KA: I am Doctor Katie Ailes, yes. My PhD focused on the performance of authenticity through spoken word poetry, which was particularly interesting to explore as a poet myself. That was very much my route into it, noticing certain trends in the scene or facets of spoken word poetry in my own work and in the work of my peers that I thought merited more academic exploration. And, while the field of research in spoken word poetry has really grown in the last 10-15 years, it’s still a new, emerging field. And so I saw a really great opportunity to give some much-deserved attention to this art form, which hasn’t been studied as much as it should be.
GRB: Giving spoken-word some ‘much deserved attention’ is an excellent way of describing it. We’re interested in what critical writing about performance poetry should look like. What ought it to be focusing on? What are the principles that should underpin writing about spoken-word and performance poetry?
KA: The main motivation behind doing the PhD was actually a frustration with the existing critical writing about spoken-word. Firstly, that there was very little of it, and secondly, the reviews that do exist about spoken-word, are generally done by people with backgrounds in reviewing theatre or comedy, or other fields, or poetry for the page – work that is adjacent to spoken word, but there didn’t exist, and I would say still doesn’t exist, a vocabulary for discussing spoken-word poetry and a critical language for that.
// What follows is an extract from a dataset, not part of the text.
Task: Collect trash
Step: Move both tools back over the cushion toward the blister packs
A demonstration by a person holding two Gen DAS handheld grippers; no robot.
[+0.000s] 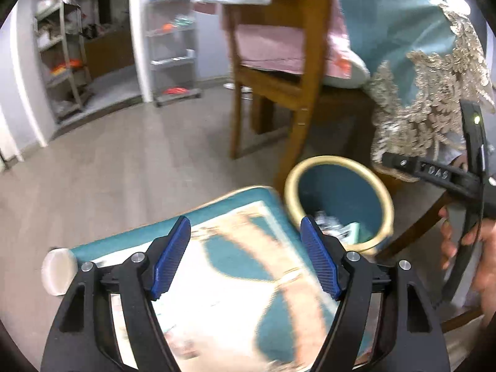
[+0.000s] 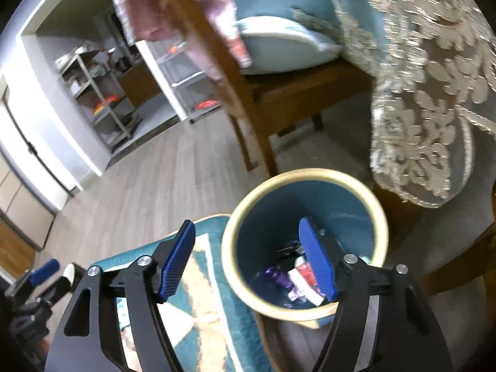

The thing that I saw in those reviews that frustrated me was a tendency to make emotional authenticity or performative authenticity the core element for criticism. By which I mean saying, ‘This performer was so real and so raw, and that’s great’. Or, ‘her honesty shone through and it just felt so real’. Within the scene, we value that reality, that semblance of authenticity and the sense of connection audiences feel and the sense that it isn’t put on, that someone is sharing their own lived experiences. And I understand and value that. But at the same time, I recognize that this is work that has been pre-written, it has been rehearsed, and it is craft.
So, I was just not seeing a recognition of that craft, that real effort has been put into imbuing this work with meaning. Because if spoken-word is just seen as unrehearsed, unprepared diarising that’s only valuable for its emotional authenticity, then we’re not getting into a discussion of the craft. So, a lot of the PhD was about developing a different critical language which prioritises craft.
GRB: We’re here at the Glastonbury Festival, outside the Poetry and Words Tent and there are a number of Scottish poets appearing here over the next few days. Where do you feel the Scottish spoken-word community is at in terms of its development, at the moment?
KA: Oh man, there’s so much to say on that! So, I first came onto the Scottish scene properly in 2014, and I would say that the period between 2014 to 2016 was a really big boom time in Scottish spoken word. We had a lot of fantastic nights, Loud Poets had just started but we also had Neu Reekie and we had Rally & Broad going and Poetry@Inn Deep and tons of other nights and there was this real sense of excitement.
Then, when the pandemic hit, I think – like all performing arts – we struggled. Because, while, of course, spoken-word is legitimate and great on the page and publication should be an available avenue for those who want to see their work in print – it is a live art form, that embodiment and liveness is core to it. So obviously, with the pandemic, we lost our stages. Thank goodness for digital platforms enabling us to still perform and witness live poetry without in-person gatherings during that time, and still now.
And now, I think there’s the good and the bad. The bad, I would say we’ve had a lot of nights that were doing really important work featuring spoken-word that have wrapped. So, you had Neu Reekie, Sonnet Youth, Flint & Pitch. They were some of the biggest nights across the country and they’ve wrapped up for various reasons. And that is difficult because there are fewer opportunities.
At the same time, one thing that I think is incredibly exciting and heartening is that we’ve seen this incredible crop of new spoken-word poets, many of whom started writing or started refining their craft over the pandemic and are now coming out and who were just not playing a part in the scene before.
So, we’ve had this transformation, where some folks are maybe less active, but there’s so many amazing new poets who are hungry for their opportunities. So yeah, it’s a mixed bag would be the short answer.
GRB: The number of paid opportunities has dropped. The thing about Sonnet Youth, about Flint & Pitch, about Loud Poets, was you were all able to pay people. So, is it that we’re back where we were, pre-2014, where the scene is living off people’s voluntary labour?
KA: In many ways yes, and that worries me. I’m so grateful for all the people who do that free labour in terms of organising open mics and coordinating nights and ensuring that there are platforms for people to perform. But I also recognize, as someone who did that unpaid for years, it’s not sustainable. It shouldn’t only be a labour of love because it is work. If you work at the Scottish Book Trust organising events, that’s a salaried job. If you put on a monthly open mic, you’re getting squat.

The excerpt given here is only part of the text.